What a good preacher he’ll be, I thought. I felt better than I could remember
feeling. Jesus. Jesus would help me. I started back up that steep hill.
I felt strangely content as I climbed. I almost looked forward to going back home, helping Mom until my father came home. This was how I was supposed to feel, at least, and I tried very hard to feel it. I knew that it would be well after dark before my father stumbled in drunk. Who knew when my brother and sister would show up. But Jesus would be there.

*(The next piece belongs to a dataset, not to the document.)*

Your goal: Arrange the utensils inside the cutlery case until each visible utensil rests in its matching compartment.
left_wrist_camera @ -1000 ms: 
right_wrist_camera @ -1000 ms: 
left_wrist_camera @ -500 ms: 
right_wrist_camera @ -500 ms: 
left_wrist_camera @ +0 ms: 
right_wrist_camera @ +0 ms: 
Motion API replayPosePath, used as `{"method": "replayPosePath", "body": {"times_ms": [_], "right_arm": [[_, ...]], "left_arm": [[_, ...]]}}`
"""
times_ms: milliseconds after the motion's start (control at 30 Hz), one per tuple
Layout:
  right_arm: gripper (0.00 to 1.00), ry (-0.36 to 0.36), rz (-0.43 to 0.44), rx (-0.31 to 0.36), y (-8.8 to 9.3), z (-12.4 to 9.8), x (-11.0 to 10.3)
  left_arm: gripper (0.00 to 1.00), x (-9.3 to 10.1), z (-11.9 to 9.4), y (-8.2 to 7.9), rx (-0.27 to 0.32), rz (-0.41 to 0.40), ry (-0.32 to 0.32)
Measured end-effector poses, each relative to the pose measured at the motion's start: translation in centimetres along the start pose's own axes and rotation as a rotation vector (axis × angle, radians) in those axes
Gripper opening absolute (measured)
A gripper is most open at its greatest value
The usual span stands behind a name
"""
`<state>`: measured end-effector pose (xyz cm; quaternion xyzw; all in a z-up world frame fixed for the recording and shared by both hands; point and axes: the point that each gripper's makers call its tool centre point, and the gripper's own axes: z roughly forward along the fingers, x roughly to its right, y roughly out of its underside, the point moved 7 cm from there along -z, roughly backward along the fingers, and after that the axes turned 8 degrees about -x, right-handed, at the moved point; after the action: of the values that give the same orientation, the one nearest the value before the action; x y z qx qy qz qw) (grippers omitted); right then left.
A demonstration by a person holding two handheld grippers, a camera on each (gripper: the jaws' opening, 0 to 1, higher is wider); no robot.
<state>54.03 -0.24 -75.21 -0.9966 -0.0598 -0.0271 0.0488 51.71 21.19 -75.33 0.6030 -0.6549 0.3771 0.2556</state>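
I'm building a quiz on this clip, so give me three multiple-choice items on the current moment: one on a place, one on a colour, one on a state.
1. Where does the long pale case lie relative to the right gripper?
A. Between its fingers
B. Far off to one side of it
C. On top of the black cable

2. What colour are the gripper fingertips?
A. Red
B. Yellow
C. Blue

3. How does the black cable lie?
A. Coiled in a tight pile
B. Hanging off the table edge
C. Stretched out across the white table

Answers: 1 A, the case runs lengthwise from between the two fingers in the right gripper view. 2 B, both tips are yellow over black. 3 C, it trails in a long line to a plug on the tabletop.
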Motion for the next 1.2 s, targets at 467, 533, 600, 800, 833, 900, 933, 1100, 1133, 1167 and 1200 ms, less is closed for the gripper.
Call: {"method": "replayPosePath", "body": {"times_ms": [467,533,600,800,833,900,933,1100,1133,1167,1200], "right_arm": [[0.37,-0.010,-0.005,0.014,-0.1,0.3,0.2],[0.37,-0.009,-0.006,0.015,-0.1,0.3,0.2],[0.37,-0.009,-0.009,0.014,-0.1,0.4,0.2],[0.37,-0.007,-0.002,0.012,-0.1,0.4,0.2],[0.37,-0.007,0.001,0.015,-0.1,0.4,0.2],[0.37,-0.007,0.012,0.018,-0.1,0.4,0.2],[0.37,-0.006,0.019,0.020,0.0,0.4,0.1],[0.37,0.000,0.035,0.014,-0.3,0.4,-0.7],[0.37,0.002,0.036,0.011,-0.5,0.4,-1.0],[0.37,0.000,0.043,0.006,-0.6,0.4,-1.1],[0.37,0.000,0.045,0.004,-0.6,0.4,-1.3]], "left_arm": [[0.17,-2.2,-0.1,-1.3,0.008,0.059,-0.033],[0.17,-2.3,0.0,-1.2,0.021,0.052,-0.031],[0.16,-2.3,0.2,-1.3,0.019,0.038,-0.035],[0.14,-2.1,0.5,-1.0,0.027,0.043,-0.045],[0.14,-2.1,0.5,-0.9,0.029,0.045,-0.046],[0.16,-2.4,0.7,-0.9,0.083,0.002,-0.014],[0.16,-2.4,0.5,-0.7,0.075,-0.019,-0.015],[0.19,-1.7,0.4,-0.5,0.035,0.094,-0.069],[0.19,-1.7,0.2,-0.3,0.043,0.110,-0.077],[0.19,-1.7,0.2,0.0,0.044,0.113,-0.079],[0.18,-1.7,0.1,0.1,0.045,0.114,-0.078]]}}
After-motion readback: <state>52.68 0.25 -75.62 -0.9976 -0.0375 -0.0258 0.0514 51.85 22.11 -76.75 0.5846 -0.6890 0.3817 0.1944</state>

Mom was getting worse and worse. She’d been falling down for no reason lately, her muscle coordination less and less reliable. She hadn't left the house in months. She could hardly do for herself anymore. Lots of days, if it wasn’t for me cooking, she wouldn’t have anything to eat. Life was getting hard, and it was turning me bitter. I begrudged her the time I had to spend caring for her. I hated being left there, alone with her, and I felt guilty for my ill feelings towards her. And friends? Try bringing someone into the house who didn't have to be there. See what he would think of us. The last one lasted for a little over an hour before she chased him out, screaming. The whole situation was too big for me to make sense of. But now Jesus would be there. He would help.
With every step I felt stranger about the whole thing. When I stepped in the door, my mother saw me and started howling again. I tried to calm her down. I tried talking to her, asking what was wrong, but she only howled.
I checked the TV but it was on her favorite station. I made her a sandwich and offered it, but she pushed it away. I tried ignoring her, going into another room, but she followed me. As the minutes passed, I became more and more agitated. I started yelling at her.
"Shut up!" I yelled. "Shut up!"
She stopped for a moment, but only a moment.
I played music and screamed back at her.
"You won't beat me," I said. "I can overcome this." And she kept howling, following me around and howling until finally, back in the living room I pushed her away from me. She fell onto the couch and was shocked into silence.
I was appalled at myself for having pushed her, but at the same time, it had made her quiet. She tried to stand up and slipped awkwardly back down onto the couch.
There was a photo on the wall to her left from her and Dad's wedding. In it, she was smiling, sweet and pretty in an open and easy way. Her hair had been blond and long. I remembered all the old photos my sister and I used to go through in Mom's photo albums. Some of the styles were so dated they were almost funny. In some, she had big piles of hair shaped into beehives and waves. Others were more tasteful. She'd always been pretty. People acted like she was a movie star; something about her was too good to be here. Now on the couch, her hair was matted and dirty, greying and cut short for convenience.
I stepped towards her to help her up and she flinched. It shocked me and I went into the bathroom and locked the door to get away from her, and from the shame over what I'd done.
I remembered when I was a child that my aunt and cousins had invited me to birthday parties. They always gave the other kids presents so we wouldn’t feel left out, but they were always cheap things wrapped in nice paper with elaborate bows. I felt, then, hiding in the bathroom, as though I’d been given another elaborately wrapped gift, but when I unwrapped it, I discovered that there was nothing but box.
After a few minutes, my mother came to the bathroom door and banged against it with her walker. I kept quiet, hoping she would go away. I thought back on what my cousin had said earlier and knew that he had lied. Jesus wasn't there. There was no one in the house but me and her. If I was wrong, if Jesus was there, it didn't matter because it did me no good; all he was doing was watching. She’d believed all her life, and what had it got her? But she wasn't cursed; she was just a sick woman. Genetics had made her that way, not anything else. There was no devil, no savior, just a door that couldn't keep out the sound of her screaming.